__Task brief__: Reproduce exactly the lines below from the one containing "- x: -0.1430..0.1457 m" through the one containing "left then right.", including both, and nothing else.

__Collected data__:
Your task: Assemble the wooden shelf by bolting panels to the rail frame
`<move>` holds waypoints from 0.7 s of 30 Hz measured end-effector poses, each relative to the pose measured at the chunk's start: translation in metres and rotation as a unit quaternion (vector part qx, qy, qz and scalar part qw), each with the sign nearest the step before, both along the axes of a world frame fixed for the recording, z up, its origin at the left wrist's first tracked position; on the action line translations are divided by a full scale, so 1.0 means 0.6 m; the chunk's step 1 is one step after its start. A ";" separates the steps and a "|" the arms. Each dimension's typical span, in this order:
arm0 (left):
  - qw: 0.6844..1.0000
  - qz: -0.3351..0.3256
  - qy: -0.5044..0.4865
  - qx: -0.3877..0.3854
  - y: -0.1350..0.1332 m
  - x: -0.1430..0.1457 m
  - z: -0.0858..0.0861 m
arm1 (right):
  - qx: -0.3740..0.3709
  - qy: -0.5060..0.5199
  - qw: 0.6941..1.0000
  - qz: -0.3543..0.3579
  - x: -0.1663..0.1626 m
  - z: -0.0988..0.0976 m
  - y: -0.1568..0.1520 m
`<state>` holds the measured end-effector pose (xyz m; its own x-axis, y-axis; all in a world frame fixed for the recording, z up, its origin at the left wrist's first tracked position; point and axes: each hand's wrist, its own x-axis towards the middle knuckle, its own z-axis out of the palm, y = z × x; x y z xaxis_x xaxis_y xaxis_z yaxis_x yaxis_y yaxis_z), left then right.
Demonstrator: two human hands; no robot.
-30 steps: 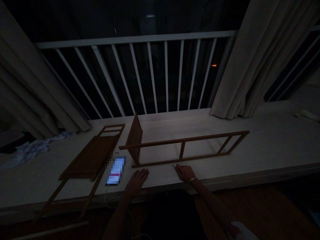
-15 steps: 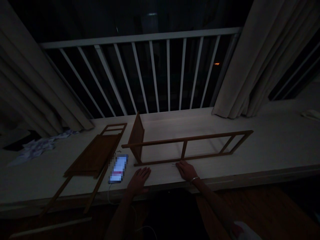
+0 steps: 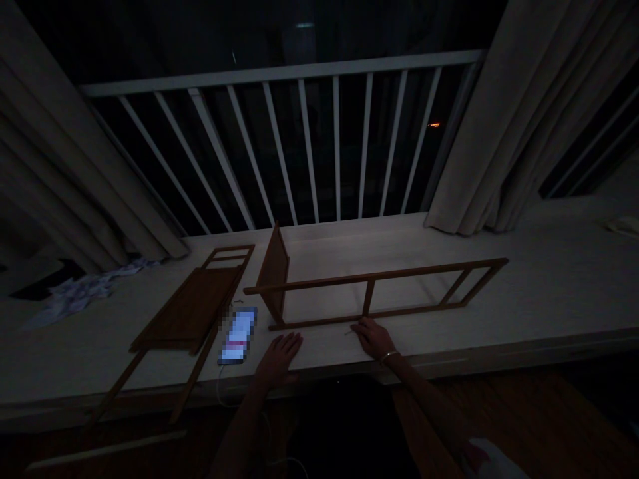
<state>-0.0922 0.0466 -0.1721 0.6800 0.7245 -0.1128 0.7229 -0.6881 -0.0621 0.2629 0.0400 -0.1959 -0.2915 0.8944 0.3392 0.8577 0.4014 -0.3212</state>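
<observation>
A brown wooden frame (image 3: 368, 298) lies on its side on the pale ledge (image 3: 424, 339), with an upright panel (image 3: 273, 263) at its left end. My right hand (image 3: 374, 339) is by the frame's near rail, below the middle crosspiece, fingers drawn together. A small thin piece (image 3: 349, 332) pokes out at its fingertips, too dim to name. Palm down on the ledge's front part, my left hand (image 3: 279, 357) has its fingers stretched out and holds nothing. Left of it lies a lit phone (image 3: 238, 336), its screen blurred out.
A second wooden frame with panels (image 3: 192, 309) lies at left, its legs jutting over the ledge's edge. Small dark bits (image 3: 238, 302) lie above the phone. A white cable (image 3: 219, 389) hangs down. Behind stand a white railing (image 3: 284, 73) and curtains (image 3: 469, 146). The room is dark.
My right hand's fingertips have shifted slightly, and the thin piece at them shows less distinctly. My left hand and the wooden frames stay put; the view has moved a little.
</observation>
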 end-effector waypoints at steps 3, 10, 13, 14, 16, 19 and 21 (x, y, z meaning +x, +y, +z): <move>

__Written reply__:
  - x: -0.1430..0.1457 m
  - z: -0.0858..0.0861 m
arm1 (right):
  - qx: -0.3740..0.3709
  - qy: -0.5060..0.5199
  - qw: 0.6941..1.0000
  - qz: -0.3543..0.3579
  - x: -0.1663..0.1626 m
  - z: -0.0988..0.0976 m
  - y: -0.1568..0.1520 m
`<state>` holds the measured end-effector pose (xyz m; its own x-axis, y-axis; all in a world frame fixed for the recording, z up, its origin at the left wrist's first tracked position; point and axes: each hand's wrist, its own x-axis towards the middle knuckle, its own z-axis out of the palm, y = z × x; x y z xaxis_x xaxis_y xaxis_z yaxis_x yaxis_y yaxis_z), left then right.

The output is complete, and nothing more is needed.